Design and Specification
Constructed of brick under a slate roof, this early 19th-century property was built as a foursquare, double-fronted working farmhouse, set in its own farmland in the Aylesbury Vale, a few miles from local villages. It takes its name from one of two ancient nearby settlements, Hogshaw and Fulbrook, both lost before the 17th century. Careful to retain the integrity of the original building, the current owners have conserved and restored the fabric of the farmhouse, emphasising the elegance of room proportions, and replacing lost features such as fireplaces, cornicing and skirting boards, refitting sash windows with shutters, and relaying wooden floors. The result is a contemporary and practical family home with over five acres of surrounding paddocks with accompanying equestrian facilities. Also with an agricultural heritage, is an adjacent brick-built drying barn, which has been restored and repurposed as a one bedroom annexe, behind which is the triple carport and garage (truncated)

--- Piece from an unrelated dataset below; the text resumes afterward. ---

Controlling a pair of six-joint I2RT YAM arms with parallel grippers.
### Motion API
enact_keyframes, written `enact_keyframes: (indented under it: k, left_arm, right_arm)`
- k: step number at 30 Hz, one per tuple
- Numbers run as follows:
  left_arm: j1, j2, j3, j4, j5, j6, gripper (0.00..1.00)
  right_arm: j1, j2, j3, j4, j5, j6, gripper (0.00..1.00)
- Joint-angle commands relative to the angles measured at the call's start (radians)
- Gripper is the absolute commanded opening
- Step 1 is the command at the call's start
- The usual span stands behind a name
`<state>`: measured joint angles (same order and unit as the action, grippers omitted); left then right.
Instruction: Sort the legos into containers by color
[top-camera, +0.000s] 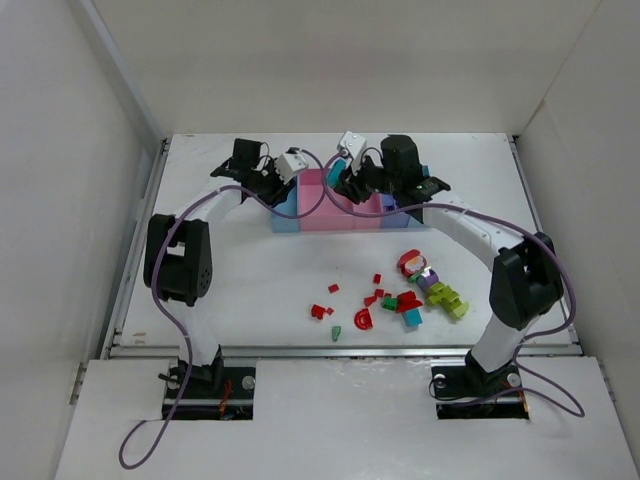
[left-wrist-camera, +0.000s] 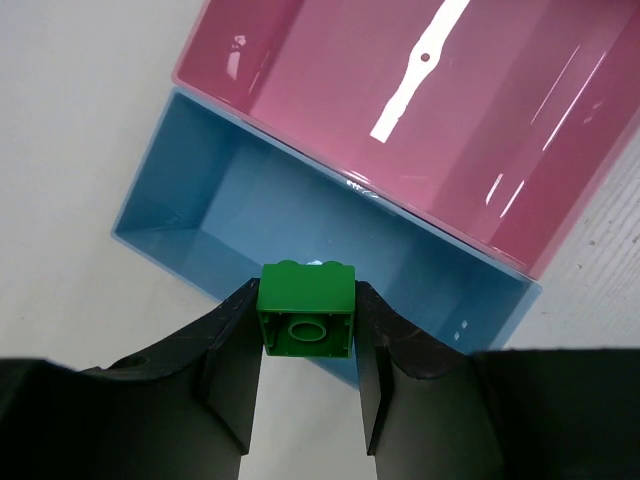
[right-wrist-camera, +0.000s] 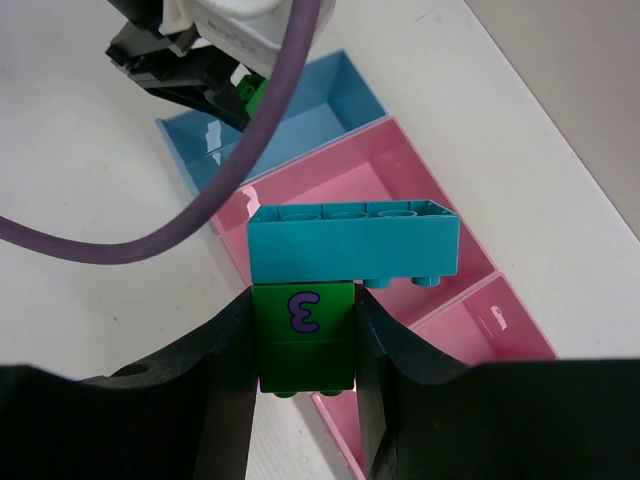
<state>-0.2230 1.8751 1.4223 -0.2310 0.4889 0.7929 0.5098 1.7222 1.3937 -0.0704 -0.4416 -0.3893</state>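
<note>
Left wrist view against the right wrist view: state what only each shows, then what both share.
Only the left wrist view: the hollow underside of the small green brick clamped in the left gripper. Only the right wrist view: the right gripper clamped on a green brick marked 3 with a long teal brick stacked on it, the narrower pink bin, a purple cable. Both: the light blue bin and the wide pink bin beside it; the right wrist view catches the left gripper from outside.
</note>
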Motion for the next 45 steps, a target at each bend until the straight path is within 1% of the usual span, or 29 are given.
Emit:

Boot Room, Reception Hall, Hall and Cellar
The current owners have added a new entrance to the house. This comprises a brick-built space with a pitched slate roof, a glazed gable, a window and a wooden entrance door; a second area has a pitched, glazed roof and floor-to-ceiling glass panels. Internally, this area is bisected by a partial wall on the left of the entrance door, which encloses the tile-floored boot room (with a built-in coat cupboard), and a door to the reception hall. Due to the inclusion of glass, the reception hall is light. It has wooden floor boards and a built-in cupboard housing a fridge/freezer. A door from the reception hall accesses the hall, which has the formal front door and the staircase to the first floor. Under the staircase, a door opens to stone steps leading to the cellar, with a quarry tiled floor and window. Doors off the hall access the reception rooms, the kitchen area, and the utility/cloakroom. From the reception hall, a walk-through with a reclaimed lintel, also accesses the (truncated)

Kitchen/Breakfast Area
Accessed from the hall or from the reception hall, the open plan kitchen/breakfast area has a Travertine stone tiled floor and, like the entrance hall and boot room, underfloor heating. Once the 19th-century dairy, the kitchen has an oil-fired Aga set into a chimney breast with a wooden mantel and a tiled back. There is a range of hand-made wooden painted base and wall units (matching the cupboard in the reception hall), some of which are glazed, a plate rack and a pantry cupboard. Under a sash window, the marble worksurface has an inset double butler’s sink with a hot and cold filtered water tap and an InSinkErator. The same marble infills the shape created by a 90 degree curved oak breakfast bar, which has wine storage below, an inset induction hob and seating. Integrated appliances include a separate fridge and freezer, a dishwasher, and an oven (all Hotpoint).

Dining/Family Area
Another walk-through with a reclaimed lintel, accesses the new dining/family area. The room has the same Travertine floor and a vaulted roof with exposed structural timbers. There is a bay with floor-to-ceiling windows, a glazed gable and double French doors (all Idigbo hardwood) opening onto a terrace overlooking the front. The end wall has a modern exposed brick inglenook fireplace with a reclaimed lintel and an inset Stovax wood burner on a stone hearth. In the alcoves flanking the chimney breast, are built-in oak, glazed cupboards with drawers underneath.

Utility/Cloakroom
The utility/cloakroom has floor-to-ceiling cupboards which house the hot water tank and the Worcester boiler; there is also hanging space and an airing cupboard. There is a marble worksurface with an integrated Samsung washing machine and a Bosch tumble dryer below. On the opposite wall is a white Victorian pedestal basin and a WC with a traditional high cistern. The floor and walls have porcelain marble effect tiles.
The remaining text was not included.